Geraskier Modern AU prompt:
Jaskier and Geralt met in college. Jaskier was a double major in musical theory and theater with an alt-folk band that played in that one hipster cafe across campus that catered to art students in the late afternoons and held dnd nights for the nerdy kids every tuesday evening. He knew everyone on campus, was well liked, was invited to every party by every kind of student from the goths to the frat boys and one friday evening after midterms- when everyone else was out getting plastered and making bad choices and he, himself was drunk off his ass, thinking the library would be a decent place for a nap, he'd come across Geralt looking miserable and lonely and studying what appeared to be a giant tome with numbers and drawn figures on a friday evening!!! And he'd just felt bad and Geralt had pretty white hair and he couldnt help the clawing need in his gut to adopt this person like one of those grumpy stray cats he sometimes feeds outside the dorms. Ofcourse, Geralt had hissed and clawed when Jaskier slid into the seat across from him and tried to strike up a conversation. Ofcourse, Geralt eventually ran out annoyed but Jaskier was nothing if not a persistent little shit that kept showing up, unexpectedly until Geralt begrudgingly gave in and they became friends.
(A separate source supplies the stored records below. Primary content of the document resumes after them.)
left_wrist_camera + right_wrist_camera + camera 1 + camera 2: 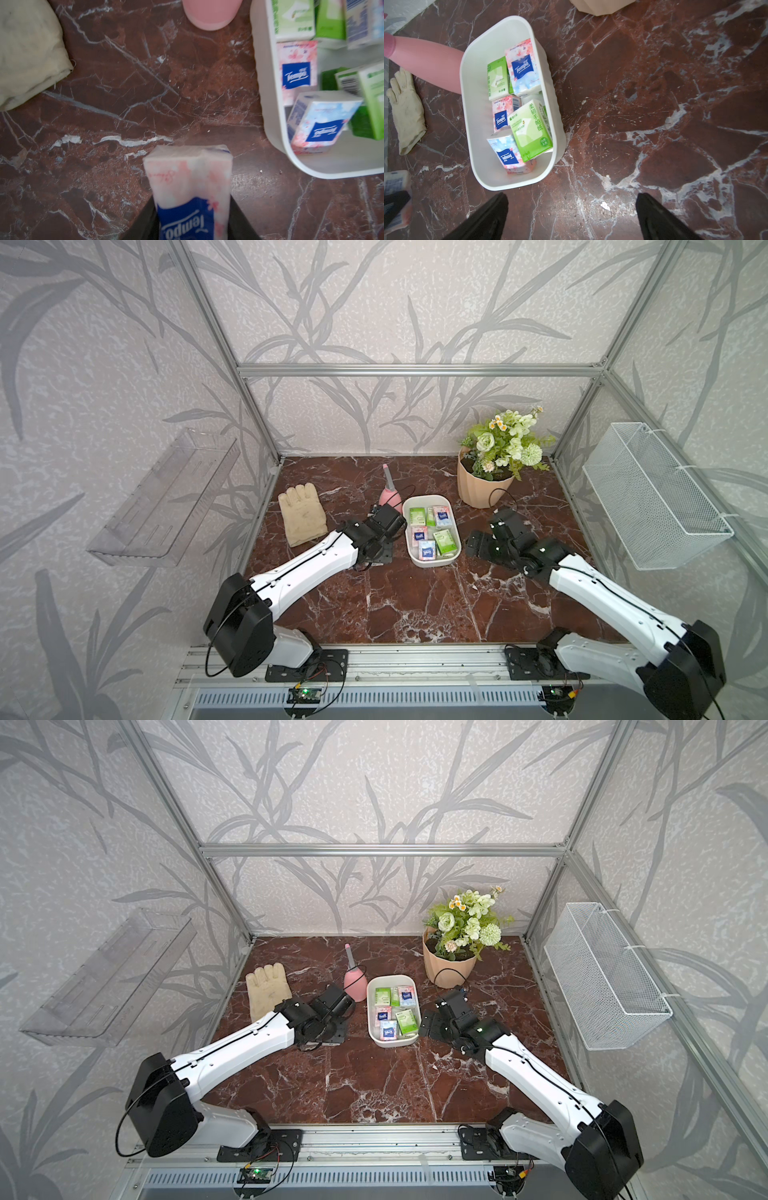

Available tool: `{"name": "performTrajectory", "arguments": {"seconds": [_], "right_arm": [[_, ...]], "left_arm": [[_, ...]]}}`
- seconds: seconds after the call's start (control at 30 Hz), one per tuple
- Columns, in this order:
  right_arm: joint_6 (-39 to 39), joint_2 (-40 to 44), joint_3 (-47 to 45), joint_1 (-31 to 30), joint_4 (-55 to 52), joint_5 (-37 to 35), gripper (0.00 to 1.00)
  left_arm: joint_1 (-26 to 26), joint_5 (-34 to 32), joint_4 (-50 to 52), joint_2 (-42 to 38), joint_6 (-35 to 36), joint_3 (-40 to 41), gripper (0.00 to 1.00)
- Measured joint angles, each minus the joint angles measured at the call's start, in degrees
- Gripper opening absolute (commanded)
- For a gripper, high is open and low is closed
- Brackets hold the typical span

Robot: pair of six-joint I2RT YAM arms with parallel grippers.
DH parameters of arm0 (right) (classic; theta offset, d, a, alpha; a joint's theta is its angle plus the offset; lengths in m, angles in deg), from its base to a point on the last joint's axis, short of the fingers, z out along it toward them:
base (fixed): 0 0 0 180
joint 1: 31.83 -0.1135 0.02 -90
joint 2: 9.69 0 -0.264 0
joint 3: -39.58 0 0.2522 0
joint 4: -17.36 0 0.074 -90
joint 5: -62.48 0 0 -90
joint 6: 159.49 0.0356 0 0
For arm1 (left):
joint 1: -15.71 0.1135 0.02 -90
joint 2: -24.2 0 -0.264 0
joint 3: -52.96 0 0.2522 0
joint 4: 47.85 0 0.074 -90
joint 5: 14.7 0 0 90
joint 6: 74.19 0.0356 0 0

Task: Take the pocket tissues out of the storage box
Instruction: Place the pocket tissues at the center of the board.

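Red-brown marble veined in white covers the counter (415, 605), inside a metal-framed cell with leaf-patterned wallpaper. The left fingers (239, 224) are clamped on one pink floral packet (189, 182), pinched across its width with the logo face toward the wrist camera. Its dark blue panel reads "Tempo", upside down from that angle. The packet hangs over bare counter just outside the wall of the storage box (268, 104), between it and the glove (27, 52), apparently so it can be laid down clear of both.

The right fingers (483, 218) are spread wide with nothing between them, above bare counter on the box's other side, probably waiting for a turn.

Inside the storage box (467, 104) lie the other pocket tissues (529, 128), loosely heaped and overlapping, so their count is uncertain. Pink-and-blue ones are marked "Tempo", one showing a barcode on its edge. Green-and-white ones carry Chinese characters down the face, and the finer print cannot be read. A pink bottle (429, 64) lies just beside the box, and a flower pot (484, 485) stands farther back.
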Motion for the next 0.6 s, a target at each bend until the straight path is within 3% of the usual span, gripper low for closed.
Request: {"name": "performTrajectory", "arguments": {"seconds": [0.3, 0.6], "right_arm": [[4.17, -12.85, 9.64, -8.17, -2.34, -4.24, 0.92], [6.27, -19.54, 14.34, -10.75, -2.75, -4.55, 0.83]], "left_arm": [[0.68, -0.85, -4.61, 0.02, -0.17, 8.33, 0.45], [2.97, -1.09, -11.28, 3.30, 0.11, 13.49, 0.46]]}}
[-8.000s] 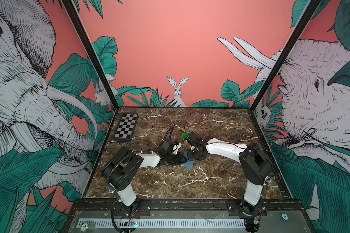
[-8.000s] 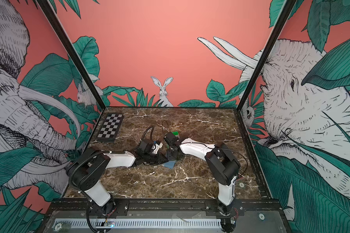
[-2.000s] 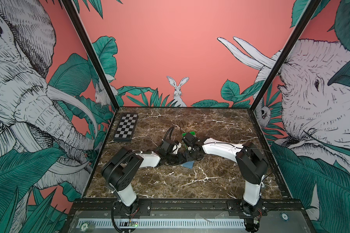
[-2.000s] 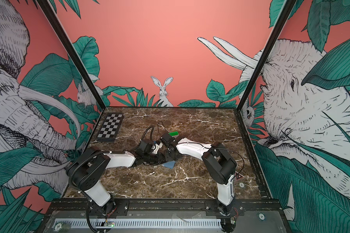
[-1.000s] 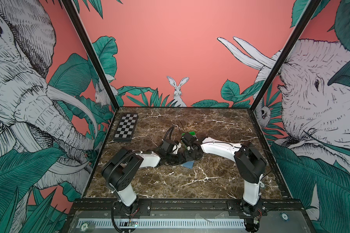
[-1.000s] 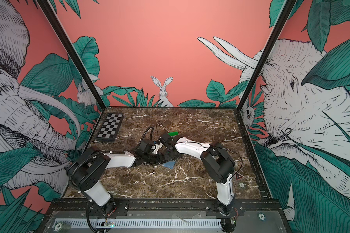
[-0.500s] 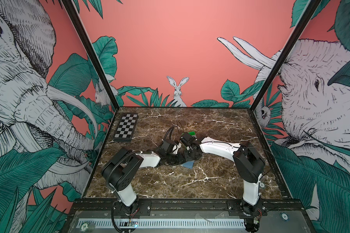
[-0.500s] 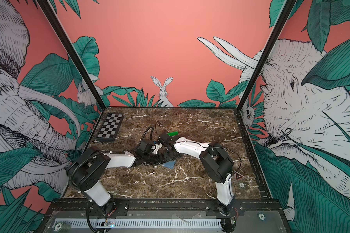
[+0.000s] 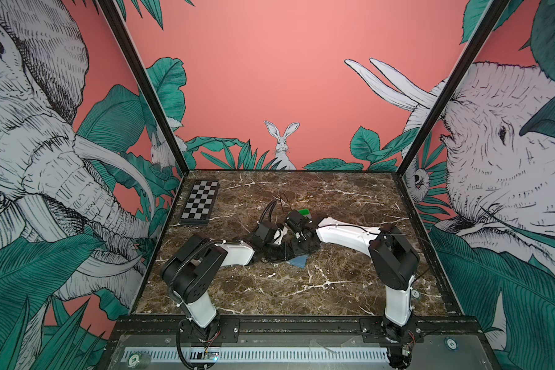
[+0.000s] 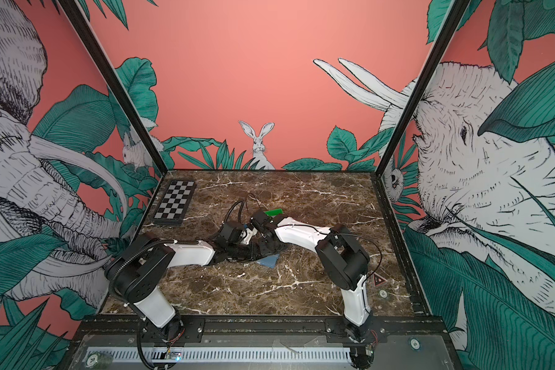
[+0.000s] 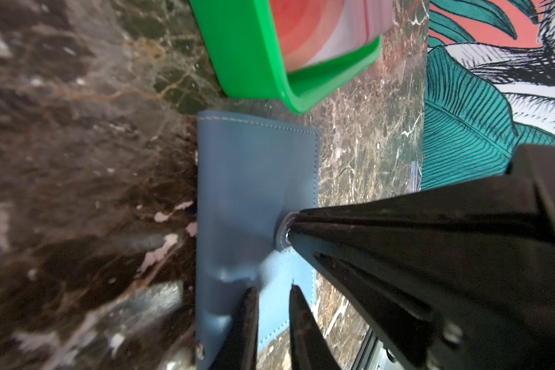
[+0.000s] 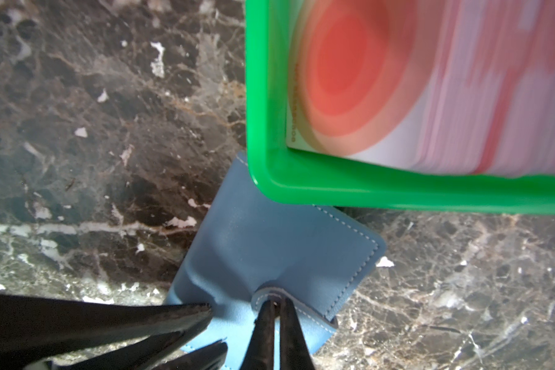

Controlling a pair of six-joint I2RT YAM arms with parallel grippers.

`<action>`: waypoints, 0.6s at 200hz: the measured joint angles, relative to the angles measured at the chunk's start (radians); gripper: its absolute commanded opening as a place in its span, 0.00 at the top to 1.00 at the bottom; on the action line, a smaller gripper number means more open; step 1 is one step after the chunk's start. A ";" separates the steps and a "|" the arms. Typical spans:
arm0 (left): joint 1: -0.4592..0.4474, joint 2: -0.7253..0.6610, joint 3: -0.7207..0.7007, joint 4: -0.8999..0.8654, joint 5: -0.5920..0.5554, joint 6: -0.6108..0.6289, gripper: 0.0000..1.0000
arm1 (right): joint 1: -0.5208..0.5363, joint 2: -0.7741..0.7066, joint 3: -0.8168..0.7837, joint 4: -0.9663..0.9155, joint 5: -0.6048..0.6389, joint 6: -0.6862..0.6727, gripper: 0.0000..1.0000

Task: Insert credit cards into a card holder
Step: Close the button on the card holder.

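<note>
The holder (image 12: pixel 269 243) lies mid-frame on the bench (image 12: pixel 109 128) just beside the tray (image 12: pixel 257 96) of cards (image 12: pixel 398 96), right jaws shut on its tab (image 12: pixel 268 293), left jaws narrowly clamping its edge: a jerky pull may slip the tab.

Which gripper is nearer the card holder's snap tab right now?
Right. The right gripper has its fingers closed on the snap tab. The left gripper sits beside it, apparently pinching the card holder's edge, short of the tab.
</note>
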 measured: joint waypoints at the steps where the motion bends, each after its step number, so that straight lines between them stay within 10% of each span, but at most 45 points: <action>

Ofcourse, they also fall in love at some point, because why not? but neither of them want to destroy a good thing and Jaskier thinks Geralt is straighter than an arrow and Geralt thinks he couldnt possibly compete with all the beautiful people Jaskier falls into brief and intense situationships with and though Jaskier flirts he'd never be seriously interested and really theyre both just morons.
Fast forward 10 years into their unlikely friendship, Geralt with a not exciting but stable job as an engineer, met Yennefer at some company gathering and he and Jaskier have a falling out because Jaskier doesnt like Yennefer but he was trying so hard not to show it and come off as a jealous bitch and Geralt wants to try with someone else because 10 years is a long time to be in love with someone who was unable to be serious about anyone and he thought he wanted normal- white picket fence, and a kid, kind of love not the wait for your messy bestfriend to get his shit together and actually see you kind of love and yes, they're morons.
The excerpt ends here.